Hawaii? Sounds good to me. But I don't think I need it. I don't travel in peak season, rather stay home and plan next trip. And what we need is Studio or 1BR, so I think exchanging is not so difficult. Also as we are hotel-oriented traveler at the moment, there is no problem to stay at hotel with SP.

pointsjunkie, I've read many of your comments in Katherine's thread and found that your thinking way is similar to mine. So I'm expecting many suggestion and help from you in the near future.　 

Well, which on to choose like question is not main object of this thread. So I will search other thread or open new thread when needed.

I always appreciate your comments, suggestions and recommendations. Also I would like to thank you for your efforts trying to pick up what I want to say from my poor English.

Best regards,


dabo


----------



## Ken555 (Aug 22, 2009)

dabo_gc said:


> Even discount airfare seller www.kayak.com sells the same route of business ticket for starting price of $9857 when I checked. Even economy class, their price started from $2219.



FYI, Kayak is not a discount seller. They simply show many (not all) current prices from the airlines in one view, similar (but not the same) as the large net agencies like Expedia, Travelocity, and Orbitz. I like Kayak (and their new iPhone app!!) as a quick way to get the bottom line on market prices for flights. It's been a huge help to me in planning trips.

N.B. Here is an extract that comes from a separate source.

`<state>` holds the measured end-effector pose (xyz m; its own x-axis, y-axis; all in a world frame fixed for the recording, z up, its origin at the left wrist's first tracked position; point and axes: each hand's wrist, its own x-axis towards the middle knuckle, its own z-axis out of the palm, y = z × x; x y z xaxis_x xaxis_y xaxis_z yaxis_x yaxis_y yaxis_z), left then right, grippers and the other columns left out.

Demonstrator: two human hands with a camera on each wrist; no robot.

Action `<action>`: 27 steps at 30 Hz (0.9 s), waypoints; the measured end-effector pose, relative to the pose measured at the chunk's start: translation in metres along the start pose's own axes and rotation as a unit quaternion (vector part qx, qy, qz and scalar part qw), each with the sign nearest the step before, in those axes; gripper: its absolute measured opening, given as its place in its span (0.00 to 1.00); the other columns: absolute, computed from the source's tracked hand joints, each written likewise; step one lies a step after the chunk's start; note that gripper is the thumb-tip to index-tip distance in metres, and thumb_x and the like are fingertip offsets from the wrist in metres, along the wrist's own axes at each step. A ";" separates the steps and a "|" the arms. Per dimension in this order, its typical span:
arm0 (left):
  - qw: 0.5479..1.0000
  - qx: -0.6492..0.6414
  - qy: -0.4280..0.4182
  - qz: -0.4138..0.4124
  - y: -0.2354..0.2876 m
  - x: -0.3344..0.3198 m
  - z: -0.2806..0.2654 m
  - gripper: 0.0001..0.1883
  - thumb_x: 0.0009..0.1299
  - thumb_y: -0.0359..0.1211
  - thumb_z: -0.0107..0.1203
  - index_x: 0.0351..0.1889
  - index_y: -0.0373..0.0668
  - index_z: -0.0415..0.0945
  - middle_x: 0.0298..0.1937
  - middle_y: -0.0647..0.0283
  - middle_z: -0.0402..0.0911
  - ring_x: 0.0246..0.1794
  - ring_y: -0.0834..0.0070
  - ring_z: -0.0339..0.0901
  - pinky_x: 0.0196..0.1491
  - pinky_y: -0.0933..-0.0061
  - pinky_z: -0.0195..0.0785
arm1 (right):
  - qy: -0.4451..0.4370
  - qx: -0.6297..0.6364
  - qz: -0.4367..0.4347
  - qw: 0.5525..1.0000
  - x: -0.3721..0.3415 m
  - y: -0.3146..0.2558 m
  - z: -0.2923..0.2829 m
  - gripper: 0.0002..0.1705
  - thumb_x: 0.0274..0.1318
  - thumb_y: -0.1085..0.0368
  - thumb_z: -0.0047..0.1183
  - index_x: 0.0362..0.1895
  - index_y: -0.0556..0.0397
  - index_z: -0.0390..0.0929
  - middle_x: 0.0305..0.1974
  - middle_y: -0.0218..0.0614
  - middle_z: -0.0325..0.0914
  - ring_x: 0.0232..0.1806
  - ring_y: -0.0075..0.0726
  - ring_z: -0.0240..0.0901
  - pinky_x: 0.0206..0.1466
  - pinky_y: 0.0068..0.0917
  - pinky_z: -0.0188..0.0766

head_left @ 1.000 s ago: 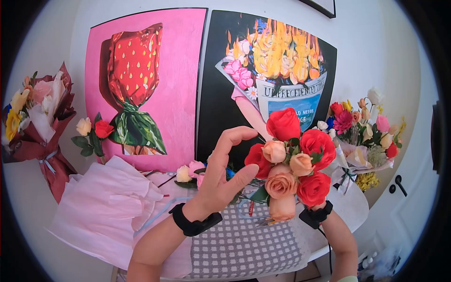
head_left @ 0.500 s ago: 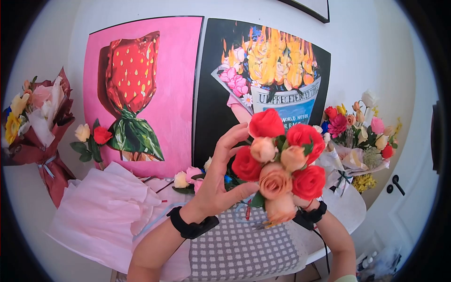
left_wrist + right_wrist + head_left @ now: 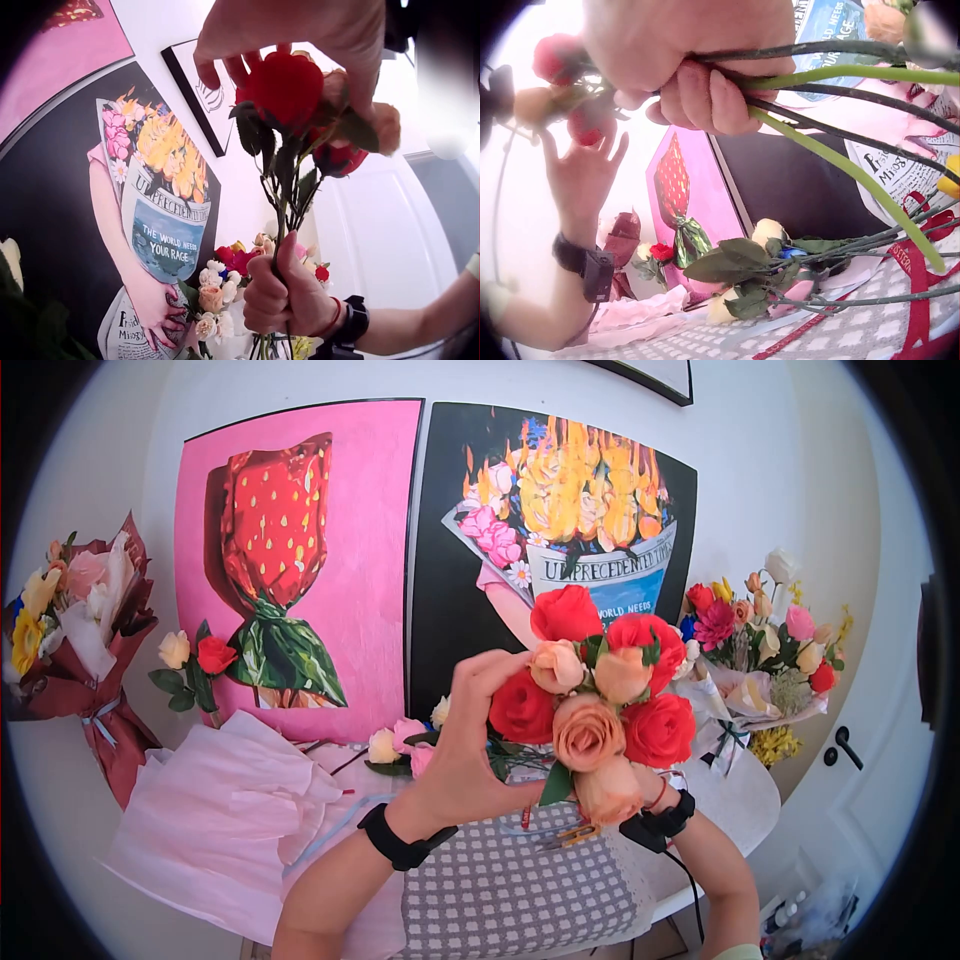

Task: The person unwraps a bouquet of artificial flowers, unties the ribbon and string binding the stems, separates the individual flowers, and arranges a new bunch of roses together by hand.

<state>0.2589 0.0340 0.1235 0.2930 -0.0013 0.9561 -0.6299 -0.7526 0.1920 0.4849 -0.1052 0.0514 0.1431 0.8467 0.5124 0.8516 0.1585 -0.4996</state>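
A bunch of red and peach roses (image 3: 590, 735) stands upright in the middle of the head view. Its stems (image 3: 283, 202) are gripped by the right hand (image 3: 289, 292), fingers curled round them, as the left wrist view shows. Below that fist, green and black stems (image 3: 840, 82) spread out in the right wrist view. The left hand (image 3: 468, 745) is at the left side of the blooms, fingers bent in a loose arch and thumb at the lower roses. In the left wrist view the left hand (image 3: 300, 30) arches over the flower heads; whether it touches them I cannot tell.
Pink wrapping paper (image 3: 220, 800) lies on the table's left. Loose flowers (image 3: 757, 277) and red ribbon (image 3: 919, 300) rest on the checked cloth (image 3: 510, 890). Scissors (image 3: 570, 837) lie below the roses. Wrapped bouquets stand left (image 3: 100, 630) and right (image 3: 750, 680); two pictures lean behind.
The roses and both hands have shifted left and slightly down in the head view since a second ago. The left hand's fingers have come closer to the blooms. The right hand has kept its grip.
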 end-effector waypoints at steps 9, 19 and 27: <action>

Dabo, have you looked into consolidators? I know people who used to purchase business and first tickets routinely (for work and vacation), and consolidators were able to get the best price. These tickets didn't earn frequent flyer miles or any other perks, but they were inexpensive compared to market prices. I haven't looked into these types of tickets in many years, and I have no idea if they're offered in Australia.


----------



## dabo_gc (Aug 23, 2009)

Ken555 said:


> F
> Dabo, have you looked into consolidators?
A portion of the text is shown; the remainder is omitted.